## TASK PROMPT
Only one stretch of the records below should be repeated. It starts with the line containing "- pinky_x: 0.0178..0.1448" and goes on through the line containing "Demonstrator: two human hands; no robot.", exactly as written.

## Dataset items
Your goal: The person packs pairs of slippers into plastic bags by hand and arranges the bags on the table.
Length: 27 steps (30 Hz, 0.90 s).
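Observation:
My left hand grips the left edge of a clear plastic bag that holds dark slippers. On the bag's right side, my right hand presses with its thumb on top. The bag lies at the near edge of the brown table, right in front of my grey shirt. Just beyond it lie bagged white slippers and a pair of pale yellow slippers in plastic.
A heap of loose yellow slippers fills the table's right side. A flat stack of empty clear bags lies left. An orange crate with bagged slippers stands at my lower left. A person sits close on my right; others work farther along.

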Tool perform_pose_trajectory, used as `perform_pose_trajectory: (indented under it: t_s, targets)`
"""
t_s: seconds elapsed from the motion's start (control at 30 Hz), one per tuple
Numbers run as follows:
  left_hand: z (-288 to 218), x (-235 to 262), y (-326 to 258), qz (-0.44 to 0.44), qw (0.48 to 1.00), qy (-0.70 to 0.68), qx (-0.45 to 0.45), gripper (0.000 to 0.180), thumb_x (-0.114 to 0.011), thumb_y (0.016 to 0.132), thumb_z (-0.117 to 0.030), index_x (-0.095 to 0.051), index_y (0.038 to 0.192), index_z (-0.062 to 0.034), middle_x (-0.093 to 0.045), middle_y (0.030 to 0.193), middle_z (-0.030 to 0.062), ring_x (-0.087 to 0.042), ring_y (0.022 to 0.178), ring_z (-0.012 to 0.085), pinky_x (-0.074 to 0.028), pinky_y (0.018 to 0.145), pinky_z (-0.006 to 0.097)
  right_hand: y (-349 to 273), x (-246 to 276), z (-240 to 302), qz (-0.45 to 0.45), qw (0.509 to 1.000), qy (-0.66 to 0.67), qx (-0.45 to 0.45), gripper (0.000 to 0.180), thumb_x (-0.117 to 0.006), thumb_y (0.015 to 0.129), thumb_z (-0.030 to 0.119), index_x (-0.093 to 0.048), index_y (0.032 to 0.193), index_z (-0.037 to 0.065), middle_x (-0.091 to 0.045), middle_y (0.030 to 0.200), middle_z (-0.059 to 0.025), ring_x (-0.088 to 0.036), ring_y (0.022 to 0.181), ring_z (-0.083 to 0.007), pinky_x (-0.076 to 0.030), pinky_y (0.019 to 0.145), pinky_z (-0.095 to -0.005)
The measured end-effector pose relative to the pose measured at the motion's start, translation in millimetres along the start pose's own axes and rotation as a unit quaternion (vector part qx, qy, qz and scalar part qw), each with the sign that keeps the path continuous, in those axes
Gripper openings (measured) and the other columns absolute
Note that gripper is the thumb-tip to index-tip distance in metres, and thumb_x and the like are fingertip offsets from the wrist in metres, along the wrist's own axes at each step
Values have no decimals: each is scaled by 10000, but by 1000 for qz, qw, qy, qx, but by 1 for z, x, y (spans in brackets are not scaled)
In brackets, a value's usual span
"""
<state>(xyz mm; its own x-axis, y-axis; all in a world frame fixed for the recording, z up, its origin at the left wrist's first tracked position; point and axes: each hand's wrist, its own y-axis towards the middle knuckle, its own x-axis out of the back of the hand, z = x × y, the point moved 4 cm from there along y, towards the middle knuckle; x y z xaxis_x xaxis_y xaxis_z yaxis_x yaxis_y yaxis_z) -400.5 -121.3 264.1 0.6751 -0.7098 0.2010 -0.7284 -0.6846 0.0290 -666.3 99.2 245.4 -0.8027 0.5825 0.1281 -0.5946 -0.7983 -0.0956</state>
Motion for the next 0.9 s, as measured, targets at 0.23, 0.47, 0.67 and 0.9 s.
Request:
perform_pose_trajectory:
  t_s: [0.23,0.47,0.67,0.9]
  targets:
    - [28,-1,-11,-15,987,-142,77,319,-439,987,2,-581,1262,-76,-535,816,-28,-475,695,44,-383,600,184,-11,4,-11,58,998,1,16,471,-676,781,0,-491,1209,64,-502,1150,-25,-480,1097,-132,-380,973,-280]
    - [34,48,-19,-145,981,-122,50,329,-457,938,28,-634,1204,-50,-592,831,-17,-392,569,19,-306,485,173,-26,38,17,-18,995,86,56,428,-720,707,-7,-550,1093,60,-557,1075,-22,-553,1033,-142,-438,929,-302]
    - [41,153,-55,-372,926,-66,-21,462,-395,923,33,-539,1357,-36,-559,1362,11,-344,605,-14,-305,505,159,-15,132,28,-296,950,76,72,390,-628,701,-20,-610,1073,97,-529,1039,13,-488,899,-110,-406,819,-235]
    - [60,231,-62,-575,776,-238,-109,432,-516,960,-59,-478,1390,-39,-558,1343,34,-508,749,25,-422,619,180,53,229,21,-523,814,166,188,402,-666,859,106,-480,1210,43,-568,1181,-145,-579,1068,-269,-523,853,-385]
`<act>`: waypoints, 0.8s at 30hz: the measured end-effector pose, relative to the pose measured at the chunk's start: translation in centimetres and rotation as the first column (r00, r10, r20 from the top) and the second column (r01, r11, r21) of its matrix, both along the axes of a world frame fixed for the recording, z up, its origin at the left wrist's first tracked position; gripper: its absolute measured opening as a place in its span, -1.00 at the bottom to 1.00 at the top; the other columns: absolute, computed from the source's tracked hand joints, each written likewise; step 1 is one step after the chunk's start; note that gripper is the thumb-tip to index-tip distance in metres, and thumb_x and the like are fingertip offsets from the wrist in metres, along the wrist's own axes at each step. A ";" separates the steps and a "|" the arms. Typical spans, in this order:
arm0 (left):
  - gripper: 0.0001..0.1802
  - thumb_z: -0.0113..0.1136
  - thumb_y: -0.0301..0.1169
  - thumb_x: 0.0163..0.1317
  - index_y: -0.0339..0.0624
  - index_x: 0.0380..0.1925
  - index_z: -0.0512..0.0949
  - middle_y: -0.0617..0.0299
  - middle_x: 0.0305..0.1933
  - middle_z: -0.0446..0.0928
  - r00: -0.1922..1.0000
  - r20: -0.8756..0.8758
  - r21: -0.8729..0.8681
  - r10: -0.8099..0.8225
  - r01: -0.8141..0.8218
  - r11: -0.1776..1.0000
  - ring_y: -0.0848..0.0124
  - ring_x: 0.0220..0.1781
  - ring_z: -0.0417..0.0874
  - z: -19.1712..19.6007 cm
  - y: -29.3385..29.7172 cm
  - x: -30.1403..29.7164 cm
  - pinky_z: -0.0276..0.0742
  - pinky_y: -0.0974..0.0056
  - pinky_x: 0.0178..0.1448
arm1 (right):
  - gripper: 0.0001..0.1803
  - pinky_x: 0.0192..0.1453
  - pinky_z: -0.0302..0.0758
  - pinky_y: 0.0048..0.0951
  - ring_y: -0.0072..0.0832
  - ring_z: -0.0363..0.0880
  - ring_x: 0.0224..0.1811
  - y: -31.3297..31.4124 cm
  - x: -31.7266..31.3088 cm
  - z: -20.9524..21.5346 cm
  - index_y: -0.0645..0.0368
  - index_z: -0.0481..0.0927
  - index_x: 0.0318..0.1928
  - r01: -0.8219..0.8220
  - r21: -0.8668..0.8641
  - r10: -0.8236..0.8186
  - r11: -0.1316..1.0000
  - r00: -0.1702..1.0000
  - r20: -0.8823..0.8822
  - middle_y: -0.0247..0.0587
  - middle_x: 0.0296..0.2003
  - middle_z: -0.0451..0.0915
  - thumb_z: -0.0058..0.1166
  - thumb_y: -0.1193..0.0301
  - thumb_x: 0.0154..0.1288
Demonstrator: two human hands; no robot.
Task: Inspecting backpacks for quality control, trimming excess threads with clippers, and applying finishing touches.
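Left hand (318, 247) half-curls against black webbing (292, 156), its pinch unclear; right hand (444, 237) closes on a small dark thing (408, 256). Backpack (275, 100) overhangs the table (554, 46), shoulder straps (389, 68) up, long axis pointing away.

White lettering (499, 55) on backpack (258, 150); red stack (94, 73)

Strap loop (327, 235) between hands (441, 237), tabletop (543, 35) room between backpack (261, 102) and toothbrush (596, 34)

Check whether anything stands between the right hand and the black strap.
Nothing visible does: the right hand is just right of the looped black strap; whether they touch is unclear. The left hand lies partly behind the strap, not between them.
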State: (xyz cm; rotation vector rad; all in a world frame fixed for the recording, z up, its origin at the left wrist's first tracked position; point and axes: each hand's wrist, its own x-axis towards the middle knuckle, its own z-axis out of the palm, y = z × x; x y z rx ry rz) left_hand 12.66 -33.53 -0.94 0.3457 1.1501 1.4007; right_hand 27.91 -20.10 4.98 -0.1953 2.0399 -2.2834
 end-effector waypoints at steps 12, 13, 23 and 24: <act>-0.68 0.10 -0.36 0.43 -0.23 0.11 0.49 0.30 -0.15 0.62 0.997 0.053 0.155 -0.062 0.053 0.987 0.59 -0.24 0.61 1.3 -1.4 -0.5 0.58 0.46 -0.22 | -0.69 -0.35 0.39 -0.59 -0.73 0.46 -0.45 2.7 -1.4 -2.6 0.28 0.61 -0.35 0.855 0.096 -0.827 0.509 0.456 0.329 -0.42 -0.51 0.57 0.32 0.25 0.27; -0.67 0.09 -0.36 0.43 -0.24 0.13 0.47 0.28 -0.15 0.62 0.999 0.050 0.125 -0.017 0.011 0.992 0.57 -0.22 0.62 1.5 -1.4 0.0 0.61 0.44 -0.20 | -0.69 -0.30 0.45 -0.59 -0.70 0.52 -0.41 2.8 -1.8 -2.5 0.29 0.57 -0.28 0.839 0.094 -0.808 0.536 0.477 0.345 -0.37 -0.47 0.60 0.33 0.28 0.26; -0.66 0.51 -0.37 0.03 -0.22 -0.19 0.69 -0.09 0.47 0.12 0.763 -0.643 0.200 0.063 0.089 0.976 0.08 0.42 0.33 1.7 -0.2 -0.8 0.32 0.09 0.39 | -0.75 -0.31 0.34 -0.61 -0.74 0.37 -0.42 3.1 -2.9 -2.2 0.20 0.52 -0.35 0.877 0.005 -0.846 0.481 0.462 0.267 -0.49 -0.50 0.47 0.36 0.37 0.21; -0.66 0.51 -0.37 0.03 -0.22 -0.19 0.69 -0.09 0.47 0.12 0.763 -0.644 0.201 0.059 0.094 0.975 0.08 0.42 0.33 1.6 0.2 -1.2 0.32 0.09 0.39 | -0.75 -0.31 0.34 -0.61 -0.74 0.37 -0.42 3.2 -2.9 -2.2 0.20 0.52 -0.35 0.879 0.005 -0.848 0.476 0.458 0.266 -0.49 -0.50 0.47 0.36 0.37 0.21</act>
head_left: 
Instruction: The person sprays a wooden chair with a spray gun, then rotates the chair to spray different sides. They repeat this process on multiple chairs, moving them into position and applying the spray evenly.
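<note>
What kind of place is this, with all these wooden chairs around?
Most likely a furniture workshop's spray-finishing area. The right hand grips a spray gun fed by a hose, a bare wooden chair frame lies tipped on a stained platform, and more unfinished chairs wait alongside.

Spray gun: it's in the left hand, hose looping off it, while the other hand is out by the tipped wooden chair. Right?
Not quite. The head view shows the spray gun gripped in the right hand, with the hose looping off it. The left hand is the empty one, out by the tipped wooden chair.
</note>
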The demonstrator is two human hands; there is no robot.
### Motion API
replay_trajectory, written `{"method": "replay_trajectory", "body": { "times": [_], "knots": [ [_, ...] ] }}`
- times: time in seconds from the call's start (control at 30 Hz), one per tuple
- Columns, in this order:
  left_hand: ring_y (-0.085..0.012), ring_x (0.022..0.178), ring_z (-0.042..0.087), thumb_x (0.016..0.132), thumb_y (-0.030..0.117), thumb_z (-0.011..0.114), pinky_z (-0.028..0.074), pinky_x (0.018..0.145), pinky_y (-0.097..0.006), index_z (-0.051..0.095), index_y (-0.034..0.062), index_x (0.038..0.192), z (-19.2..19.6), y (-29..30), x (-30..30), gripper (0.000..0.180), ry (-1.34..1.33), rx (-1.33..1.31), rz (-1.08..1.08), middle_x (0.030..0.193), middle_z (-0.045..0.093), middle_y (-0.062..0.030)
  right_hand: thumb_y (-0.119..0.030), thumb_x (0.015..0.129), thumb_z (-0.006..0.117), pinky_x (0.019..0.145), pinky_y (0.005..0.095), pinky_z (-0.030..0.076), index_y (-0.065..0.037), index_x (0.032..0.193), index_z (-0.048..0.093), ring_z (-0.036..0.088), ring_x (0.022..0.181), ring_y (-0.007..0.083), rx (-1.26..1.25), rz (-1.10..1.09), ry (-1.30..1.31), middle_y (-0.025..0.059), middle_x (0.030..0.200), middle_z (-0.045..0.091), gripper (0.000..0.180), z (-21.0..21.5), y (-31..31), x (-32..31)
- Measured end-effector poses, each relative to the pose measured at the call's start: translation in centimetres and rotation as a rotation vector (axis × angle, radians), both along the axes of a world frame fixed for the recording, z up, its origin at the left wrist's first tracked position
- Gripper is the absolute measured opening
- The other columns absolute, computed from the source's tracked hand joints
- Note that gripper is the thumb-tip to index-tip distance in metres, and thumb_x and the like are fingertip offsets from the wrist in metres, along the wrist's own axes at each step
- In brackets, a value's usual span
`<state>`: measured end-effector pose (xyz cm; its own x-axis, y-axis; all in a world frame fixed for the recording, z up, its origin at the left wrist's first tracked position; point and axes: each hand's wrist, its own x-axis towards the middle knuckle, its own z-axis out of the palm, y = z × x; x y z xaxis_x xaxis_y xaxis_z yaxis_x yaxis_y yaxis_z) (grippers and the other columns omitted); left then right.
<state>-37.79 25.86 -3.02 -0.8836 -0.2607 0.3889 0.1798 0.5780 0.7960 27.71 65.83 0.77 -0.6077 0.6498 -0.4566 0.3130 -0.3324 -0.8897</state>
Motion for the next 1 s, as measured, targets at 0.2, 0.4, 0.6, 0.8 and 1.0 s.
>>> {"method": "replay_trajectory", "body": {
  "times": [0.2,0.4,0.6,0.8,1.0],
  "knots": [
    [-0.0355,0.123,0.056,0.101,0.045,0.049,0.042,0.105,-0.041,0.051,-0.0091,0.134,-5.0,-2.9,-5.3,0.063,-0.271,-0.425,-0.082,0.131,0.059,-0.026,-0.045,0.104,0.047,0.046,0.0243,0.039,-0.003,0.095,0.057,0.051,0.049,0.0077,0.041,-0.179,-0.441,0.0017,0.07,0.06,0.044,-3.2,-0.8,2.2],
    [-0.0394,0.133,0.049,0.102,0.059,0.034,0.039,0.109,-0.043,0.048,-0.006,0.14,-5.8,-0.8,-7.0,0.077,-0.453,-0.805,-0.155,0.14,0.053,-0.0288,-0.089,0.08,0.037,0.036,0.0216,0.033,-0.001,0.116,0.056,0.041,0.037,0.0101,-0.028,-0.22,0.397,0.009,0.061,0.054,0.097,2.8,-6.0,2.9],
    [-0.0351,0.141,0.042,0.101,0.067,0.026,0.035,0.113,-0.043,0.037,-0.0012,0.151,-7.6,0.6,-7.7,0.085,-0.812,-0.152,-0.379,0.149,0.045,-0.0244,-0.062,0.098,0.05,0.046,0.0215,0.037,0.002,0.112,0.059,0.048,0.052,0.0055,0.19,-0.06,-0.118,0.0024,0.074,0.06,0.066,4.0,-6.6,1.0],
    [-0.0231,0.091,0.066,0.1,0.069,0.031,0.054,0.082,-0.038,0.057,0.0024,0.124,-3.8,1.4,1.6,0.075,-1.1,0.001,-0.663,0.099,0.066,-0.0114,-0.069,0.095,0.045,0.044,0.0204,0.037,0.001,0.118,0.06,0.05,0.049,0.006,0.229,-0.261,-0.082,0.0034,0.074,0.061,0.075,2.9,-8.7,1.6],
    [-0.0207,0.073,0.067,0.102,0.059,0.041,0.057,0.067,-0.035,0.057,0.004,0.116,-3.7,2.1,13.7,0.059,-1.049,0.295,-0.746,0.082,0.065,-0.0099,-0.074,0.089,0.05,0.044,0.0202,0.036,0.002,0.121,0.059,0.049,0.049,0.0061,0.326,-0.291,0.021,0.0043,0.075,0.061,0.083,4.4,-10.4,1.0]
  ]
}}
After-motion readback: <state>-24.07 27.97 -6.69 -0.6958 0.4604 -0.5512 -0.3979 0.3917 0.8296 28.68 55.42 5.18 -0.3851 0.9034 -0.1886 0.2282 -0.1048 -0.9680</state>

## ANSWER FOR THE TASK
  - pinky_x: 0.0178..0.1448
arm1 (right):
  - gripper: 0.0001..0.1803
  - pinky_x: 0.0192..0.1453
  - pinky_z: -0.0302..0.0758
  - pinky_y: 0.0048..0.0951
  - ring_y: -0.0072..0.0832
  - ring_z: -0.0363..0.0880
  - ring_x: 0.0224..0.1811
  - y: -31.3297..31.4124 cm
  - x: -31.7266..31.3088 cm
  - z: -20.9524..21.5346 cm
  - index_y: -0.0645..0.0368
  - index_z: -0.0481..0.0927
  - index_x: 0.0318..0.1928
  - r01: -0.8219..0.8220
  - r21: -0.8668..0.8641
  - r10: -0.8236..0.8186
  - r11: -0.1316..1.0000
  - r00: -0.1702..1.0000
  - r20: -0.8823..0.8822
  - middle_y: -0.0247..0.0587
  - middle_x: 0.0296..0.2003
  - middle_z: -0.0451..0.0915
  - thumb_z: -0.0058..0.1166
  - thumb_y: -0.1193..0.0301
  - thumb_x: 0.0154..0.1288
Demonstrator: two human hands; no robot.

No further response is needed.